Homomorphic Encryption in Rust: Developing Secure Data?Analysis

Homomorphic Encryption in Rust: Developing Secure Data?Analysis

Homomorphic encryption allows computations to be performed on encrypted data without decrypting it first. This property is particularly useful for preserving privacy in data analysis.?

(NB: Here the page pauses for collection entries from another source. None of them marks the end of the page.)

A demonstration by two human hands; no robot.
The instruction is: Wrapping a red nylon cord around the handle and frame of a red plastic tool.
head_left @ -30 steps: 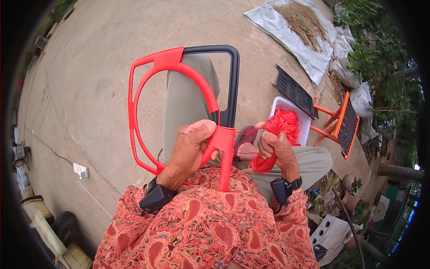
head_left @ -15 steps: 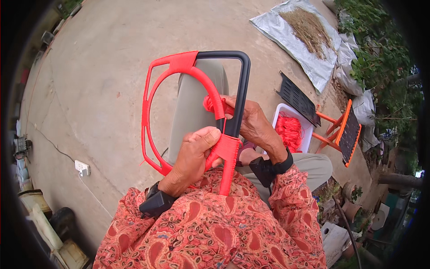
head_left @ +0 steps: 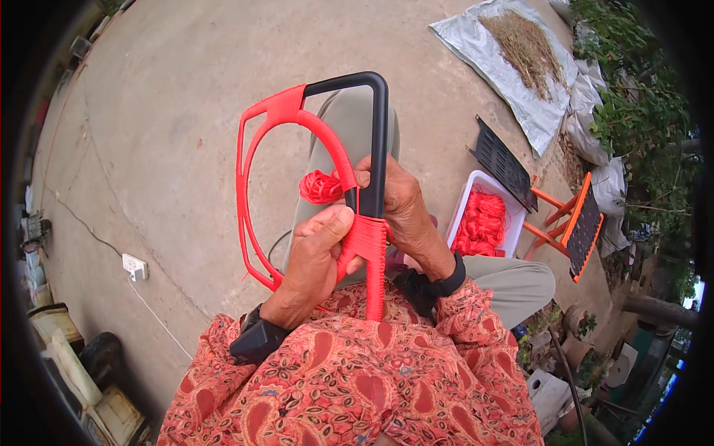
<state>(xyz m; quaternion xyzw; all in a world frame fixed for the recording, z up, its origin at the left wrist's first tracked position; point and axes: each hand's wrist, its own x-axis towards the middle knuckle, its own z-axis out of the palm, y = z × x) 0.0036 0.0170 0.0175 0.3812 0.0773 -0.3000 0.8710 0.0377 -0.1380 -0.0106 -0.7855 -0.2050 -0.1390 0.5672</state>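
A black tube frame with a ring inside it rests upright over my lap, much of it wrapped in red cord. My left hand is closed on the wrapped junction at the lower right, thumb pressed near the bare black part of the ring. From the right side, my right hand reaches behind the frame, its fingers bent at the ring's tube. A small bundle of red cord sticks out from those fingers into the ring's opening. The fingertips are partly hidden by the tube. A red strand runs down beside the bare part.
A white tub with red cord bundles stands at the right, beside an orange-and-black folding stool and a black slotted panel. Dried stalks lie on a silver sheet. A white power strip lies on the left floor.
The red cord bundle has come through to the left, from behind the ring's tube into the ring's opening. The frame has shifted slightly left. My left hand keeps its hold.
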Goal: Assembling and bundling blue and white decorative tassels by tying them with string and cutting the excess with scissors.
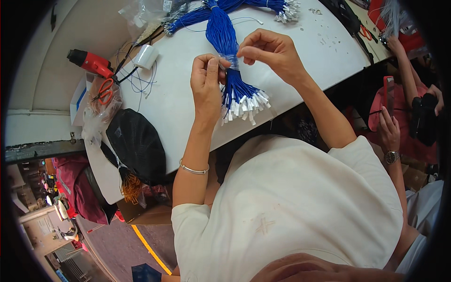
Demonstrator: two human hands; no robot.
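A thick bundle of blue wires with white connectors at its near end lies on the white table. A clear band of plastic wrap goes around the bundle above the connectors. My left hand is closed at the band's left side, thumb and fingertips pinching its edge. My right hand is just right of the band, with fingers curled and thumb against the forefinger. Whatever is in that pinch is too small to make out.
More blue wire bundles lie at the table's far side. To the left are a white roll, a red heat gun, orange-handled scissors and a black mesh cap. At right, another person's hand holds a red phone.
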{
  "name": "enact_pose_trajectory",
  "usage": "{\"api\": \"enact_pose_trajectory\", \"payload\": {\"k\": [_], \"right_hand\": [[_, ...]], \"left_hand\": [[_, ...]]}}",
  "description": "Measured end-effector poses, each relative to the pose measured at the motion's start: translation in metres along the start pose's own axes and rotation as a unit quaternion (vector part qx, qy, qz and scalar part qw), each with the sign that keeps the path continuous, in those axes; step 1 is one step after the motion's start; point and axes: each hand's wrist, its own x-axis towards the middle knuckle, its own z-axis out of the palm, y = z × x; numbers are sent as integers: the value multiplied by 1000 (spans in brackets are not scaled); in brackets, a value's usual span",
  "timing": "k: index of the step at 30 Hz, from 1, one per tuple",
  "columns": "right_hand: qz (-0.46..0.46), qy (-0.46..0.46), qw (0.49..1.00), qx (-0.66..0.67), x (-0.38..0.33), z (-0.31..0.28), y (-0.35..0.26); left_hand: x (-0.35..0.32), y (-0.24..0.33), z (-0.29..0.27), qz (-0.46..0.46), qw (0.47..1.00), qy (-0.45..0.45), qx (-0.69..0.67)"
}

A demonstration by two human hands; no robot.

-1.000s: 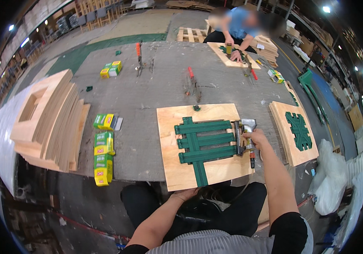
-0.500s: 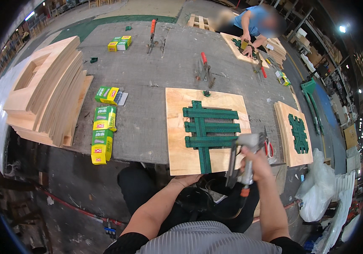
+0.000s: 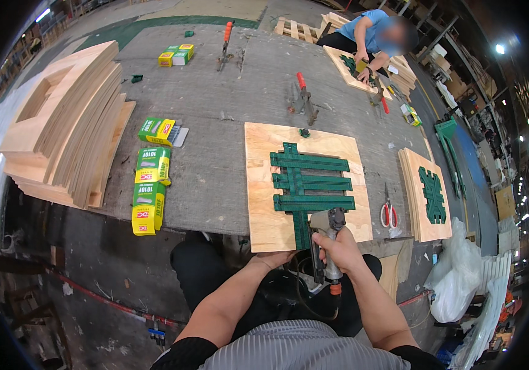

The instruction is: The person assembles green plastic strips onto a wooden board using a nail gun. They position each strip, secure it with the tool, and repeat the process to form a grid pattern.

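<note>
A square wooden panel (image 3: 264,222) with an opening lies at the table's near edge. Green webbing straps (image 3: 313,162) cross the opening, several sideways and one running lengthwise toward me. My right hand (image 3: 339,248) is wrapped round a pneumatic staple gun (image 3: 328,221), whose head is over the panel's near edge beside the lengthwise strap. An air hose hangs from its orange fitting. My left hand (image 3: 275,259) is at the panel's near edge, near the strap's end. Its fingers go under the edge and are mostly hidden.
Stacked wooden frames (image 3: 61,123) stand at left, beside green-and-yellow staple boxes (image 3: 148,200). Scissors (image 3: 389,213) lie right of the panel, before another strapped panel (image 3: 407,191). Pliers-like tools (image 3: 304,98) lie farther back. A co-worker (image 3: 369,37) handles a panel at the far right.
My right hand has brought the staple gun leftward and lower, toward the lengthwise strap's near end. My left hand stays at the panel's edge. The view has shifted slightly.
</note>
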Motion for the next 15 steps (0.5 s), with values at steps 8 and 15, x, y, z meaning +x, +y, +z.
{"api": "enact_pose_trajectory", "payload": {"k": [8, 15], "right_hand": [[8, 30, 1000, -4, -4, 15, 3], [8, 39, 999, -4, -6, 20, 5]], "left_hand": [[-2, -4, 4, 16, 999, 19, 36], [1, -2, 3, -11, 999, -1, 51]]}}
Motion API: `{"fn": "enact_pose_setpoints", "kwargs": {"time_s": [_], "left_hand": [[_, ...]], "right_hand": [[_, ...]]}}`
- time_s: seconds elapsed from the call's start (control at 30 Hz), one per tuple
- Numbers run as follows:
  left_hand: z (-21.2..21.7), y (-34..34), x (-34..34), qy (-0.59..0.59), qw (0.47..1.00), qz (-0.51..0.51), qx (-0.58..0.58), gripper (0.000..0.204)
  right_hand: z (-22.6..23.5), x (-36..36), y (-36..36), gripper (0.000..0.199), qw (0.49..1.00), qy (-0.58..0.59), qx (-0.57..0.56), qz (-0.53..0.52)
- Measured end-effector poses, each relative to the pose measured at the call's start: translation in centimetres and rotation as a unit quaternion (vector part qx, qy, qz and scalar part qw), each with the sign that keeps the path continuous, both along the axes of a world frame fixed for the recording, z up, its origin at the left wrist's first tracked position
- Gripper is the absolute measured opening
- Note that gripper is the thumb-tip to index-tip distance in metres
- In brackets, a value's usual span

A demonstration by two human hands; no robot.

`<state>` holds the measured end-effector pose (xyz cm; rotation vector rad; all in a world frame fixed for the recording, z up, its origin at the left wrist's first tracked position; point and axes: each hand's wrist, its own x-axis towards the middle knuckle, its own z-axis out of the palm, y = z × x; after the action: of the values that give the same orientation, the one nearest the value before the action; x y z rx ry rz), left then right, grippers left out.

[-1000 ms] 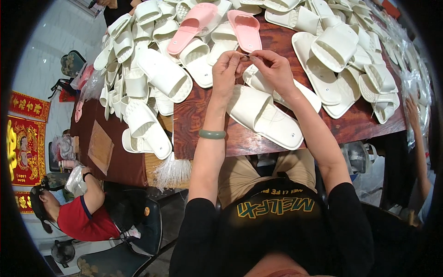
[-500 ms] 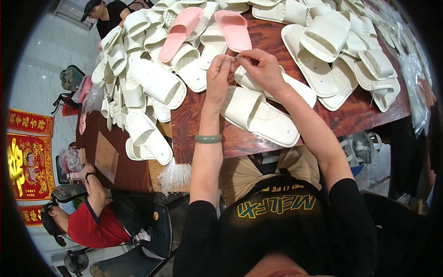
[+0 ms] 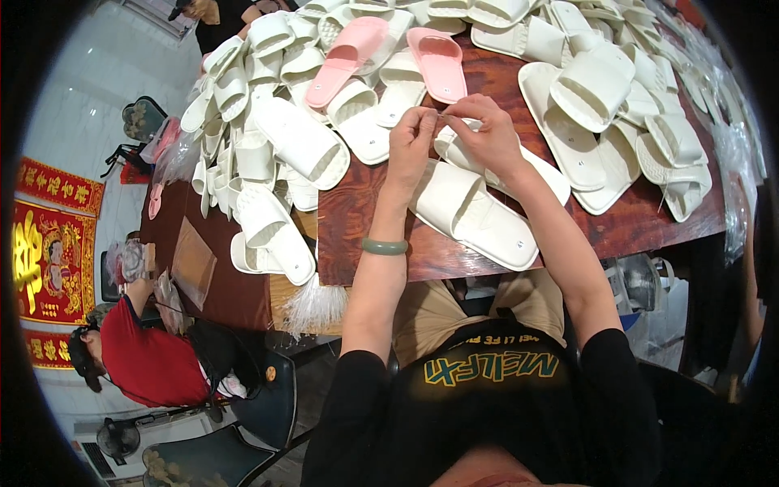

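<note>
My left hand (image 3: 412,140), with a green bangle (image 3: 384,246) on its wrist, is closed in a pinch. Facing it, my right hand (image 3: 490,136) pinches too, fingertips almost meeting the left ones. Between them is a thin pale strand (image 3: 442,117), hard to make out. Just below the hands lies a white slide slipper (image 3: 475,213), its toe opening away from me. A second white slipper (image 3: 531,169) rests behind it, partly covered by my right hand and forearm. Beyond the hands lie two pink slippers, one to the left (image 3: 349,58) and one nearer (image 3: 441,66).
White slippers (image 3: 296,138) are heaped at left, with another pile (image 3: 592,89) at right. A bundle of thin clear strands (image 3: 315,308) hangs at the wooden table's (image 3: 406,264) front left edge. One person in red (image 3: 154,353) sits at left; another (image 3: 219,24) stands at far left.
The whole view has shifted, so table and hands appear slightly further right and lower. Both hands keep their pinch over the same slippers. The person in red has leaned and moved an arm.
</note>
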<state>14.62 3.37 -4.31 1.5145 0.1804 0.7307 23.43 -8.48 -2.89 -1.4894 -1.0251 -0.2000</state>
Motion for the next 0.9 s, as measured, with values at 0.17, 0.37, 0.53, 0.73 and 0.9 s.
{"fn": "enact_pose_setpoints", "kwargs": {"time_s": [0.17, 0.37, 0.53, 0.73, 0.9], "left_hand": [[0.4, 0.3, -0.5, 0.016, 0.999, -0.023, 0.038, 0.018], [0.5, 0.2, -0.7, 0.016, 0.999, -0.023, 0.035, 0.018], [0.4, 0.2, -0.5, 0.023, 0.999, -0.018, 0.021, 0.018], [0.2, 0.5, -0.6, 0.01, 1.0, -0.022, 0.001, 0.018], [0.2, 0.2, -0.5, 0.017, 0.999, -0.006, 0.033, 0.019]], "right_hand": [[0.6, 0.9, -0.4, 0.008, 0.995, -0.079, -0.046, -0.039], [0.8, 0.9, -0.5, 0.009, 0.999, 0.031, -0.023, 0.038], [1.2, 0.1, -0.6, 0.009, 0.999, 0.0, -0.021, 0.044], [0.8, 0.2, -0.6, 0.01, 0.999, 0.015, -0.036, 0.032], [0.8, 0.0, -0.6, 0.01, 0.999, 0.009, -0.043, 0.021]]}}
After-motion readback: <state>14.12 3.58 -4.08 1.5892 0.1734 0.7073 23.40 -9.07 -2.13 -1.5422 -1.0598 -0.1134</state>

In this article, we’ll walk through the development of homomorphic encryption using the Paillier cryptosystem in Rust, demonstrating a practical use case of securely calculating the sum of salaries.

Introduction to Homomorphic Cryptosystems

Homomorphic encryption schemes allow specific types of computations to be carried out on ciphertexts and obtain an encrypted result that, when decrypted, matches the result of operations performed on the plaintexts. There are several types of homomorphic encryption schemes:

  1. Additive Homomorphic Encryption: Allows addition of encrypted values.
  2. Multiplicative Homomorphic Encryption: Allows multiplication of encrypted values.
  3. Fully Homomorphic Encryption: Allows both addition and multiplication on encrypted data.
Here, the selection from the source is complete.